Mon ethnicité n’est pas votre déguisement, M. Trudeau

«Se vêtir d’habits traditionnels indiens pendant un voyage en Inde, en 2018, ce n’était pas l’idée du siècle», estime l'auteur.
Photo: Handout / Amritsar District Public Relations Officer / AFP «Se vêtir d’habits traditionnels indiens pendant un voyage en Inde, en 2018, ce n’était pas l’idée du siècle», estime l'auteur.

Je suis d’origine indienne et j’en ai marre des comportements de Justin Trudeau. Se vêtir d’habits traditionnels indiens pendant un voyage en Inde, en 2018, ce n’était pas l’idée du siècle.

Mais voilà, en 2001, il fallait se couvrir d’un maquillage brun pour un souper costumé. Merci d’avoir utilisé ma culture pour divertir.

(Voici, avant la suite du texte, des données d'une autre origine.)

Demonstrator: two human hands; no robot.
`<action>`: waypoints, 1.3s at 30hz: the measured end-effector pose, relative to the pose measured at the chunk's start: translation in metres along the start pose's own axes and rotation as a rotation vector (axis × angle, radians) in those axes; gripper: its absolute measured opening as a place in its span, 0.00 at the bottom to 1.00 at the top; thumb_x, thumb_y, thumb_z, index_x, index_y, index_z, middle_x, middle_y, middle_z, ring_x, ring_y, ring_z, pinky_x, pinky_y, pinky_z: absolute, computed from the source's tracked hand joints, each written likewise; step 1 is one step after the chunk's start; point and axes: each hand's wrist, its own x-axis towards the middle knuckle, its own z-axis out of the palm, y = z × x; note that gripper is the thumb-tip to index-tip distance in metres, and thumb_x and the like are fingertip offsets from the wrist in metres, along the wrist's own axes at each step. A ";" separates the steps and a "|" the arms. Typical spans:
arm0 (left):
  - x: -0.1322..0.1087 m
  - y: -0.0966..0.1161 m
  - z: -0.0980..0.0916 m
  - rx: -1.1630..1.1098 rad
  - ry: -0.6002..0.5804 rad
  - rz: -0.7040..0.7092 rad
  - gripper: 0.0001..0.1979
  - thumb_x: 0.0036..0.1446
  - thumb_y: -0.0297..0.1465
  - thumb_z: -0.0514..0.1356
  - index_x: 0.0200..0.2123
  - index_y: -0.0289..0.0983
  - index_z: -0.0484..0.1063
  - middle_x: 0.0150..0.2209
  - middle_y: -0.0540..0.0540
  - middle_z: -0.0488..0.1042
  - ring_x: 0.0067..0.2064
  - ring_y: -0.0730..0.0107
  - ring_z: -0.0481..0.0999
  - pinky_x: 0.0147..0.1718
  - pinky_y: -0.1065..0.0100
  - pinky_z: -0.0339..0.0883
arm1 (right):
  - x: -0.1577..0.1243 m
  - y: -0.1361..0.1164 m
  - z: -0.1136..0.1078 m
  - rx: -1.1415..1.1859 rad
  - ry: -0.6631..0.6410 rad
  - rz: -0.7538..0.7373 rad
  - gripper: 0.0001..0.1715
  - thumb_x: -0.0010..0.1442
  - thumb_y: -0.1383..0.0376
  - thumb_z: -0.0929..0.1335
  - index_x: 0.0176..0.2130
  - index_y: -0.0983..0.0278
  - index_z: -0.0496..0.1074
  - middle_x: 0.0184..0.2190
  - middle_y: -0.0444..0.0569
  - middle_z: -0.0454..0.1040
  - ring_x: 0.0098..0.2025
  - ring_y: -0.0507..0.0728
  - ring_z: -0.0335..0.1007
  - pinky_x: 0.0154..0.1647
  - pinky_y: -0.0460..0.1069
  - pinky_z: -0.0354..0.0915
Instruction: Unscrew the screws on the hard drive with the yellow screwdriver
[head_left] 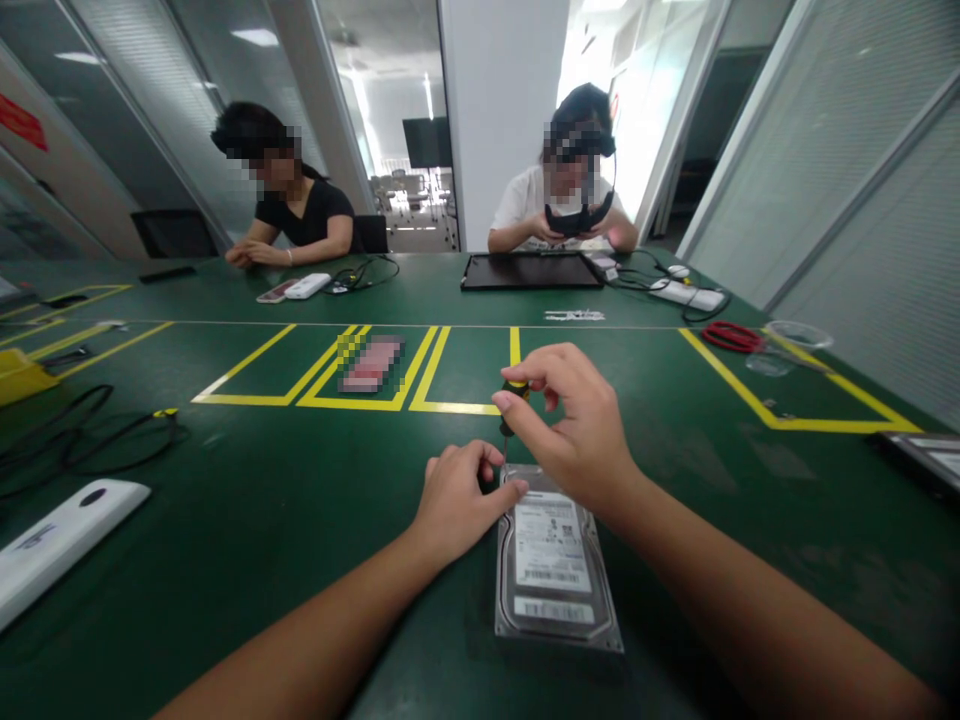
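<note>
A silver hard drive (553,545) with a white printed label lies flat on the green table, its long side running away from me. My right hand (583,425) pinches a small black-and-yellow screwdriver (507,424) by the handle. The screwdriver stands nearly upright, with its shaft pointing down at the drive's far left corner. My left hand (456,500) grips that corner, thumb on top of the drive and curled fingers close to the shaft. The screwdriver's tip is too small to make out, and so is any screw beneath it.
Yellow tape (352,404) marks boxes across the table. A white power bank (67,540) and black cables (112,440) lie left. At right are a red cable coil (726,337), a clear dish (802,335) and another drive (926,455). Two people sit opposite, one behind a black tray (532,286).
</note>
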 end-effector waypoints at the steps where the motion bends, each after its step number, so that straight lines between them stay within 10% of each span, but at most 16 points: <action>1: 0.000 0.000 0.000 0.002 0.004 -0.003 0.14 0.53 0.43 0.65 0.35 0.40 0.69 0.30 0.53 0.72 0.36 0.64 0.70 0.36 0.65 0.53 | 0.000 0.000 0.000 0.000 0.005 0.009 0.06 0.60 0.66 0.70 0.40 0.63 0.74 0.37 0.48 0.71 0.40 0.55 0.67 0.39 0.51 0.65; 39: 0.000 -0.003 0.001 -0.012 0.011 0.005 0.15 0.52 0.43 0.66 0.36 0.40 0.70 0.30 0.53 0.73 0.37 0.63 0.70 0.36 0.65 0.55 | 0.001 -0.001 -0.002 -0.027 0.054 -0.001 0.08 0.59 0.70 0.70 0.41 0.63 0.74 0.36 0.45 0.73 0.36 0.53 0.67 0.37 0.49 0.64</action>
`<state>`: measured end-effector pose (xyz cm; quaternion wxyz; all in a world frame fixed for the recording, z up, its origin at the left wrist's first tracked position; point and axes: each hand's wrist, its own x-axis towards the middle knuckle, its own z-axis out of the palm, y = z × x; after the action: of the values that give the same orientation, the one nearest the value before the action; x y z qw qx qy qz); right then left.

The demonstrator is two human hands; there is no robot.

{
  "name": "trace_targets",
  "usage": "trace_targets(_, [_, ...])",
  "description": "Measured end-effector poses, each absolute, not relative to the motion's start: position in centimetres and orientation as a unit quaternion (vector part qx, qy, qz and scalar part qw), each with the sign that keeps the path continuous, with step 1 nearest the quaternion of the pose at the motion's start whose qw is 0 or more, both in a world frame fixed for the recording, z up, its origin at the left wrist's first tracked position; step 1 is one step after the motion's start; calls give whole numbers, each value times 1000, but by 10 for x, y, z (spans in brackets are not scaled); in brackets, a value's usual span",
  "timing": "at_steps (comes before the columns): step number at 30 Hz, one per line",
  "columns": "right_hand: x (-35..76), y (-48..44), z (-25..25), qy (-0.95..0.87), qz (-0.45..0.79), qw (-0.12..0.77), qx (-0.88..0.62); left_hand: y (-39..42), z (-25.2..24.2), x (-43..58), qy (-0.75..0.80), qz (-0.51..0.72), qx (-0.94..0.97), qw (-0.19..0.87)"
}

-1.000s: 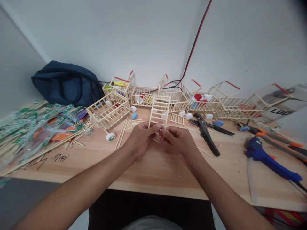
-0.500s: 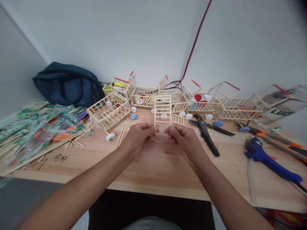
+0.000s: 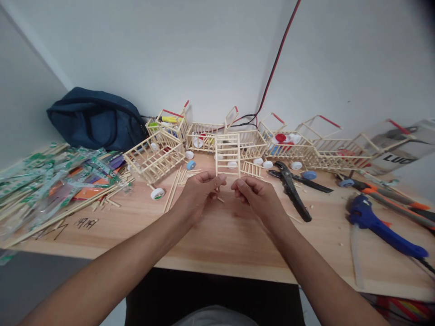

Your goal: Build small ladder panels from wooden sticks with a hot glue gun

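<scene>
A small ladder-shaped frame of thin wooden sticks (image 3: 227, 156) stands upright in front of me. My left hand (image 3: 202, 190) pinches it near its lower left corner. Fingers closed, my right hand (image 3: 253, 192) grips it at the lower right corner. Behind it is a row of little shopping carts made from sticks, among them a tilted cart (image 3: 156, 158) on the left and a cart (image 3: 288, 145) with bottle caps inside. Near my right hand lies another flat stick panel (image 3: 250, 169). Several loose sticks (image 3: 173, 190) lie beside my left hand.
Black-handled pliers (image 3: 292, 194) rest right of my hands, with a blue glue gun (image 3: 384, 228) and orange-handled pliers (image 3: 390, 197) farther right. Packaged sticks (image 3: 84, 170) pile up at left, in front of a dark blue bag (image 3: 97, 118). A red-black cable (image 3: 278, 59) runs down the wall.
Both hands and the stick frame between them have shifted slightly to the left. The carts and tools stay where they were.
</scene>
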<state>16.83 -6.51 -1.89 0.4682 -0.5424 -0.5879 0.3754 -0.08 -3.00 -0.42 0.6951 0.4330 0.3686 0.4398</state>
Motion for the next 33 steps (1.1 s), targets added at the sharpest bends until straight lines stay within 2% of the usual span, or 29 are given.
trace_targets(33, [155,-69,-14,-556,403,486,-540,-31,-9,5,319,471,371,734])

Il y en a qui disent qu’il était jeune — et qu’il ne faut pas juger quelqu’un pour les méfaits commis durant sa jeunesse. Pourtant, il avait 29 ans, il était professeur, il était le fils d’un premier ministre et il avait voyagé assez avant ses 29 ans pour savoir que la couleur de la peau est utilisée pour harceler, pour discriminer, pour dénigrer.

Il y en a qui disent que M. Trudeau s’est excusé — que si on s’excuse, c’est déjà la preuve d’une certaine maturité. Et s’excuser, c’est très bien et c’est très important. Mais c’est la moindre des choses qu’un politicien puisse faire après avoir insulté des gens ainsi.

Il y en a qui disent qu’on doit se concentrer sur les enjeux réels et non pas sur les actions passées d’un personnage politique. Cependant, quand le personnage politique a été élu en partie en raison de sa jeunesse, de ses liens avec le pouvoir et de son apparence physique, il est difficile de faire complètement abstraction de certains de ses comportements. On ne peut pas d’un côté utiliser son vécu pour être élu, et d’un autre, le renier quand il incommode.

Mais, ce qui me déçoit le plus, ce n’est pas les actions de M. Trudeau. Ce qui me déçoit beaucoup plus, c’est la réaction de la population face à l’usage que le premier ministre a fait de la couleur de la peau pour divertir. Il y a beaucoup trop de gens du groupe dominant — oui, avec la peau blanche qui parlent le français — qui se disent peu préoccupés par les actions du premier ministre : ce ne sont que des folies de jeunesse qui auraient pu arriver à n’importe qui. Ce serait ce sentiment, d’ailleurs, qui aurait amené des enseignants à se déguiser en Autochtones en 2016, puis à prétendre que le déguisement ne visait qu’à amuser des élèves. Derrière ce sentiment se cache une attitude blasée envers tout groupe minoritaire qui subit des injustices. Pourquoi a-t-on ce sentiment ? Peut-être parce que nous sommes obsédés à l’idée de revivre les injustices causées par les Britanniques et que cela nous rend aveugles aux blessures qu’on inflige aux autres. La loi 21 témoigne de cet aveuglement.

Il y a aussi beaucoup trop de gens racisés qui excusent les comportements de M. Trudeau. Il a fait beaucoup plus pour les minorités que Stephen Harper, me dit-on. Pas très dur à battre, je crois. Il est un allié, me dit-on. Et ça m’enrage. Il n’a jamais été insulté dans la rue pour la couleur de sa peau, il n’a jamais vu son CV rejeté à cause de la couleur de sa peau. Alors, comme homme privilégié, son soutien aux minorités est très facile. Il peut défendre les droits des minorités et il peut se maquiller en brun et en noir. Il peut se battre contre les changements climatiques et il peut nous acheter un pipeline.

Mardi soir, le magazine Time a révélé les limites d’un homme qui a grandi dans le privilège. Les réactions de cette semaine nous ont démontré que la bonne volonté en l’absence de changements profonds et structurels dans la société est vide de sens.